It is one of the options.
Quote:
Originally Posted by oil pan 4 View Post
Doing anything besides that is a waste of time and money.
Depends on the time and money involved.
If you plan PV roofing you can have it installed and working in days.
If you plan a new nuclear power plant you could spend decades getting the paperwork done.
Quote:
Originally Posted by oil pan 4 View Post
There is a simple way to extract CO2, it's called plants.
Yes definitely.
Sadly we do not have enough space for them to reduce CO2 levels signigicantly.
The opposite is happening. Forests are cut or burned down for agriculture which locks way less carbon than the trees did.
There's enough CO2 in the air for plants - just not enough fertile land, water and nutrients, nor the capacity to prevent it from decomposing into the next step of the carbon cycle.
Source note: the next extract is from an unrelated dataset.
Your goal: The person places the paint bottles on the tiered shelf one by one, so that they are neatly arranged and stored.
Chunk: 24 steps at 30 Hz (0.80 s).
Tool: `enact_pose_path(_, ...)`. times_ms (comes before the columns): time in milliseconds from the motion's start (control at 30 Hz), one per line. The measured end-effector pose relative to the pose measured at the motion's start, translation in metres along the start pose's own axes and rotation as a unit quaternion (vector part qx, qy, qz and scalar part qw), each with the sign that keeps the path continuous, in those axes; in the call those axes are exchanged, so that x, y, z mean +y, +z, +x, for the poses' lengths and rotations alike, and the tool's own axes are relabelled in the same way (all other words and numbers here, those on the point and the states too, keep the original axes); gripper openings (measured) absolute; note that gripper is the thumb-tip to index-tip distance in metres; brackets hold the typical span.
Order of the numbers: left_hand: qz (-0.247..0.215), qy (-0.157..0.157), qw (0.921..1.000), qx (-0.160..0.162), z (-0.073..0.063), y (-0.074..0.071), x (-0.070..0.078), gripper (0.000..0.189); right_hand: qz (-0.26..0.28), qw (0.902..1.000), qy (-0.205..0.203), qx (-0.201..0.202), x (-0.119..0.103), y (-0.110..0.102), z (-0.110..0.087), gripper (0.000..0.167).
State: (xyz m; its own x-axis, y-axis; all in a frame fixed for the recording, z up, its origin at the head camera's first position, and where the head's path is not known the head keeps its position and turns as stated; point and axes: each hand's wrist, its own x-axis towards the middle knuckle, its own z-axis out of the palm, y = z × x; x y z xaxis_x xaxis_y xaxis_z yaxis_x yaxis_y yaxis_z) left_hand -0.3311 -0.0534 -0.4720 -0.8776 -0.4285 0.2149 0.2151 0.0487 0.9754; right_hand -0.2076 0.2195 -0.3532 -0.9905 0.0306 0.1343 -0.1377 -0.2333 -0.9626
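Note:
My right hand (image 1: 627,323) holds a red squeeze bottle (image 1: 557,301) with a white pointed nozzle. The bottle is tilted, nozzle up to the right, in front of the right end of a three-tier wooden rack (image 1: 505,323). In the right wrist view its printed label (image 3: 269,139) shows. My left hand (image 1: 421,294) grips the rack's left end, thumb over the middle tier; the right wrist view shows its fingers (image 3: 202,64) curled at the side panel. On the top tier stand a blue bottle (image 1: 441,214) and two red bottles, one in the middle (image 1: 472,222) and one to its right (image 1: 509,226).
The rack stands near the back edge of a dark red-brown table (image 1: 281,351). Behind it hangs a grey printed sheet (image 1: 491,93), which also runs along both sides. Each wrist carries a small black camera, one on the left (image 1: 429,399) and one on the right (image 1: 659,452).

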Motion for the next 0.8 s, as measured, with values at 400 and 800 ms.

Which points to the oceans for a glimmer of hope:
Quote:
The ocean can be conceptually divided into a surface layer within which water makes frequent (daily to annual) contact with the atmosphere, and a deep layer below the typically mixed layer depth of a few hundred meters or less, within which the time between consecutive contacts may be centuries. The dissolved inorganic carbon (DIC) in the surface layer is exchanged rapidly with the atmosphere, maintaining equilibrium. Partly because its concentration of DIC is about 15% higher[18] but mainly due to its larger volume, the deep ocean contains far more carbon—it's the largest pool of actively cycled carbon in the world, containing 50 times more than the atmosphere[3]—but the timescale to reach equilibrium with the atmosphere is hundreds of years: the exchange of carbon between the two layers, driven by thermohaline circulation, is slow.[3]
...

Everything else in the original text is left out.